Not really. A mile of wet mud under the line would extract a lot of
power, and not be accountable. Line losses will vary with temperature,
and they can't know the temperature of every point on the transmission
line. And they can only meter to a reasonable fraction of a per cent
accuracy, to detect line losses. A kilowatt out of a gigawatt would
never be detected... 1 PPM.
Hey, this is cool...
http://www05.abb.com/global/scot/scot245.nsf/veritydisplay/fa4150f852382867c12577f8004c0d5d /$file/br_hv-tg(en)c_2gja708402-1012.pdf
There are huge potential transformers, too.
--
John Larkin Highland Technology, Inc
jlarkin at highlandtechnology dot com
http://www.highlandtechnology.com
Precision electronic instrumentation
Picosecond-resolution Digital Delay and Pulse generators
Custom laser drivers and controllers
Photonics and fiberoptic TTL data links
VME thermocouple, LVDT, synchro acquisition and simulation
Re: Lighting a LED with ambient RF (was candle)

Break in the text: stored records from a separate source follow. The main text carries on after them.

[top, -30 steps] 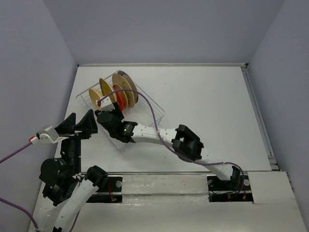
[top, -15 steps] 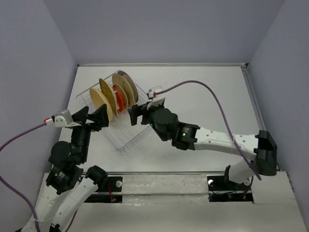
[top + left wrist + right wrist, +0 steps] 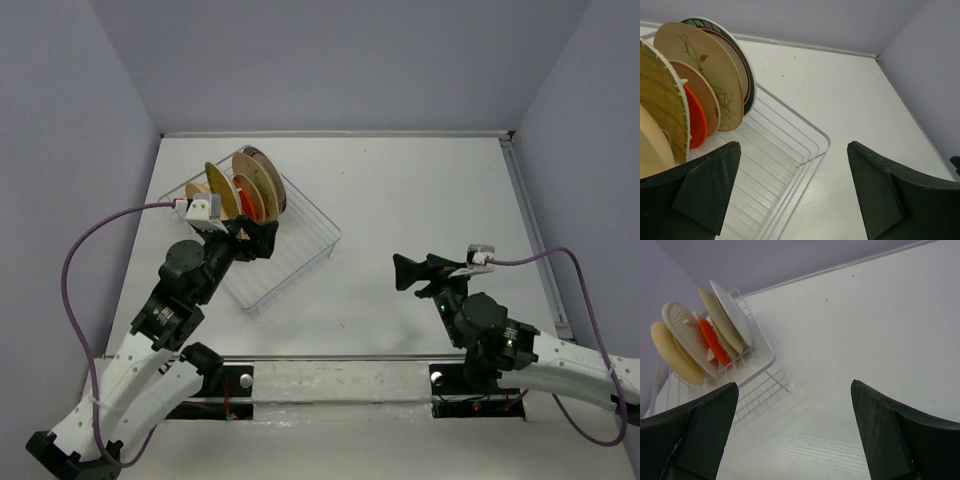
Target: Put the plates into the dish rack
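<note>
Tan, yellow, orange-red, green-rimmed plates (image 3: 256, 180) stand upright in the clear dish rack (image 3: 302, 248).

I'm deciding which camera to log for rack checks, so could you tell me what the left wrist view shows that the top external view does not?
Only the left wrist view shows the leaf drawing on the tan plate and the ribbing on the yellow plate. Only the top external view shows the whole rack and the right gripper, open and well apart from it. Both show the plates standing upright in the rack and the left gripper open over it, holding nothing.
</note>
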Robot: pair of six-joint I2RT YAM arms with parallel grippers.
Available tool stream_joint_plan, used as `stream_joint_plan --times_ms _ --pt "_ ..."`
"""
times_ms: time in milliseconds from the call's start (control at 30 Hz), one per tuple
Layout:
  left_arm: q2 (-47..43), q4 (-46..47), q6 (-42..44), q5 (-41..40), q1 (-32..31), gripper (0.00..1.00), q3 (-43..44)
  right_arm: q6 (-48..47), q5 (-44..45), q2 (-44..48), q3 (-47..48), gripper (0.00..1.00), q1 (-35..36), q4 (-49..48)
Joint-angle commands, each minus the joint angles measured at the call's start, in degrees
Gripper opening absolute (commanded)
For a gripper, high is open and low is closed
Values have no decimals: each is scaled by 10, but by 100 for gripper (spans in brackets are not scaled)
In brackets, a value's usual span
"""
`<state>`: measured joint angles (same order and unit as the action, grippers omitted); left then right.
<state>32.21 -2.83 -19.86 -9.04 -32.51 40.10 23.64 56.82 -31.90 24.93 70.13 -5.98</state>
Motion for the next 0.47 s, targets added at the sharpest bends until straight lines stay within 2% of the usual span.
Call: stream_joint_plan --times_ms 0,200,433 --pt "41 24 -7 42 3 99 11 35 36 104 -44 100 3 32" --pt "49 42 -13 53 3 99 11 43 42 127 -39 100 3 80" --pt "63 55 -9 62 3 99 10 35 53 39 1 100 3 80"
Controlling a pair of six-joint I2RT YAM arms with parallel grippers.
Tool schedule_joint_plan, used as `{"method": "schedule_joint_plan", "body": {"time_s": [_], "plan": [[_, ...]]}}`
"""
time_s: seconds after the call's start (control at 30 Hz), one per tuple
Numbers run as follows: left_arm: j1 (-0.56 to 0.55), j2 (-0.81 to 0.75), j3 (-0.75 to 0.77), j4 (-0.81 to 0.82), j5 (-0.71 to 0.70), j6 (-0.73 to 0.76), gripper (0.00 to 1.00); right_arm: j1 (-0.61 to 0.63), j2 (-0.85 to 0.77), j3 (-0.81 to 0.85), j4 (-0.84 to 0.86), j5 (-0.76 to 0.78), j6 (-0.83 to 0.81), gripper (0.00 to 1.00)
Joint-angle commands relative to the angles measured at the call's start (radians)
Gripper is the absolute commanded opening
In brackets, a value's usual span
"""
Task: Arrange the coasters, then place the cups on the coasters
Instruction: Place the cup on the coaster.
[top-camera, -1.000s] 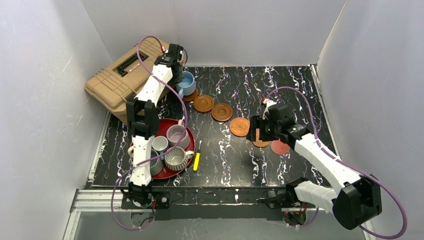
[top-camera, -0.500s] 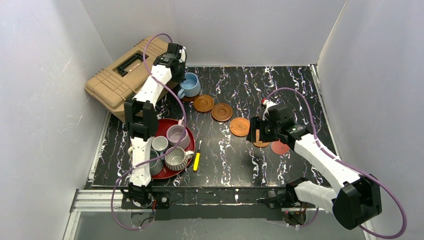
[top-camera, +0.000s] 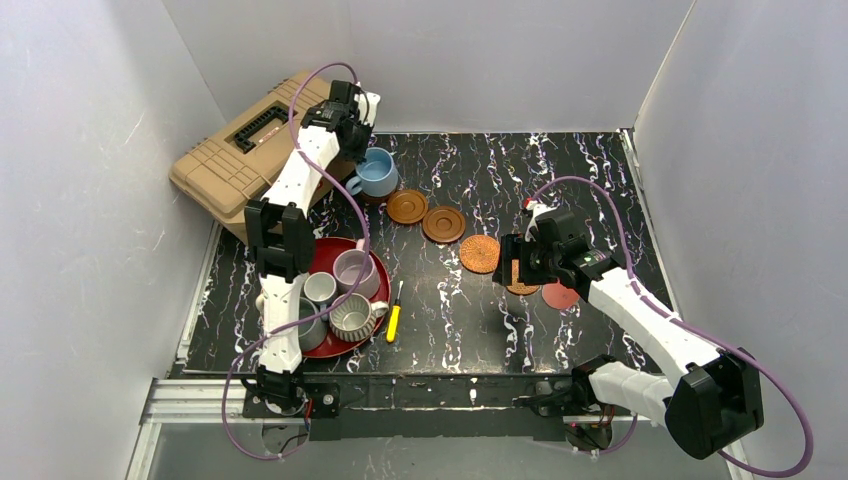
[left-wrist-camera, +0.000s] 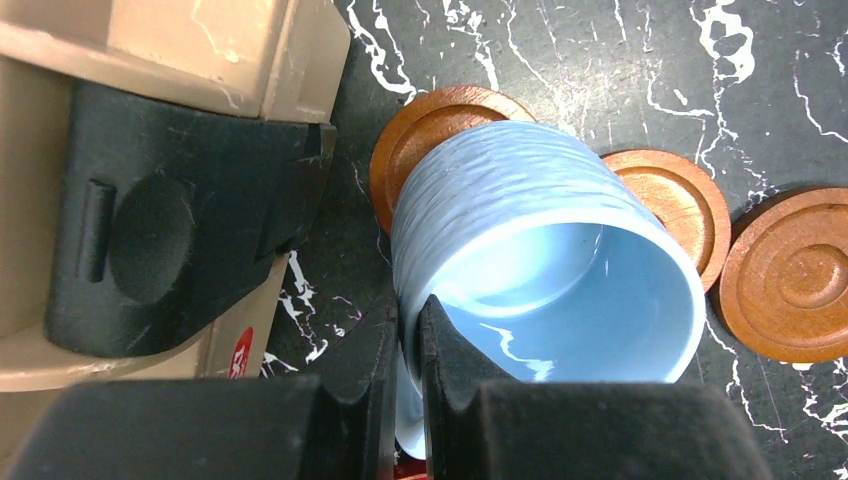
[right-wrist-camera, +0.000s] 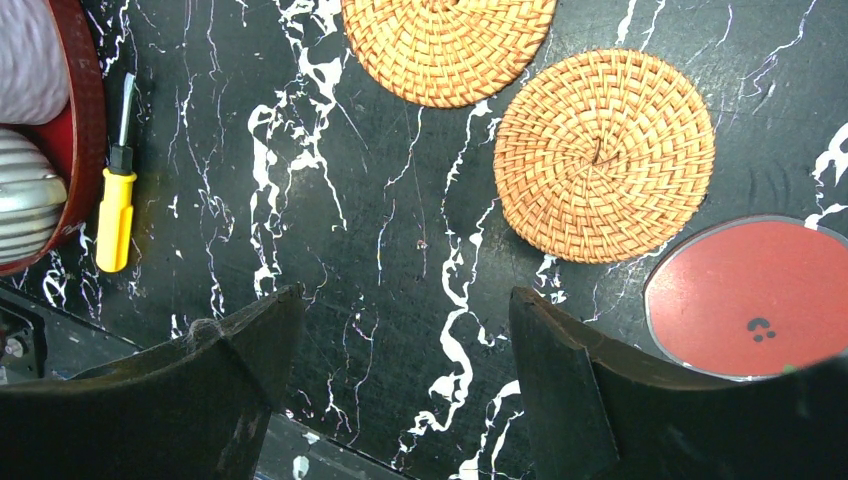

http://www.doobybrain.com/2008/02/03/electromagnetic-fields-cause-fluorescent-bulbs-to-glow/
If the fence is an open circuit not much power will be delivered.
If you take the ends and connect a light bulb maybe some power is delivered.
That *could* be the reasoning.
Re: Lighting a LED with ambient RF (was candle)
line.
http://www.doobybrain.com/2008/02/03/electromagnetic-fields-cause-fluorescent-bulbs-to-glow/
Ok, but where'd the differential power come from?
Does it increase the line loss?
Or does it merely reroute loss power through the light bulb
as it moves into the ground and radiate it as light?